All sides need to come together to end the war in Syria and bring some sign of hope to an exhausted and tormented people, Pope Francis said.
The international community also needs to commit itself to helping rebuild the nation, so that once the fighting has stopped, “the social fabric can be mended and reconstruction and economic recovery can begin,” the pope said after praying the Angelus with visitors gathered in St. Peter’s Square March 14.
March 15 marked 10 years since the beginning of war in Syria, causing “one of the most serious humanitarian disasters of our time,” the pope said.
Protesters began rallies demanding an end to repression in Syria March 15, 2011, after being inspired by other “Arab Spring” demonstrations in Tunisia, Egypt and Libya.
However, President Bashar Assad’s government responded with the military shooting demonstrators and triggering an on-going civil war that has drawn in rebels, Islamic State militants and other nations in a proxy war.
The U.K.-based Syrian Observatory for Human Rights reported in January 2020 it had estimated that nearly 585,000 people had been killed since the beginning of the war, of which more than 115,000 were civilians, including children.
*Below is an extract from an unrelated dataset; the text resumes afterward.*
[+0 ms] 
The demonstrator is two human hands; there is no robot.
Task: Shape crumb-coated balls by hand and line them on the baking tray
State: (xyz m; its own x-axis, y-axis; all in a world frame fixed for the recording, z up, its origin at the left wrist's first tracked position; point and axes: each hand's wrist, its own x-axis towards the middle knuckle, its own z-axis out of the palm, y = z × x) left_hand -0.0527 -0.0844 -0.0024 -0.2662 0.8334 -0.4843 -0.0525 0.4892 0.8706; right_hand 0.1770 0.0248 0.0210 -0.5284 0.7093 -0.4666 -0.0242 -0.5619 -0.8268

More than 11 million civilians have been displaced with 5.6 million of them registered as refugees outside of Syria.
The World Food Program warned last year that half of all Syrians were going to bed hungry and the country was on the brink of “mass starvation.” Meanwhile, COVID-19 is spreading, unhindered by a health care system largely destroyed during the 10 years of war.
Pope Francis lamented the plight of all those who have been killed, injured, forced into fleeing or disappeared; he underlined how the entire population continues to face destruction, violence and “inhumane suffering,” but also how the war affects in particular those who are most vulnerable like women, children and the elderly.
“I renew my heartfelt appeal to all parties to the conflict to show signs of goodwill, so that a glimmer of hope may open up for the exhausted population,” he said.
“Let us all pray to the Lord that the great suffering in our beloved and tormented Syria may not be forgotten and that our solidarity might revive hope,” he said before leading people in the square in praying the Hail Mary.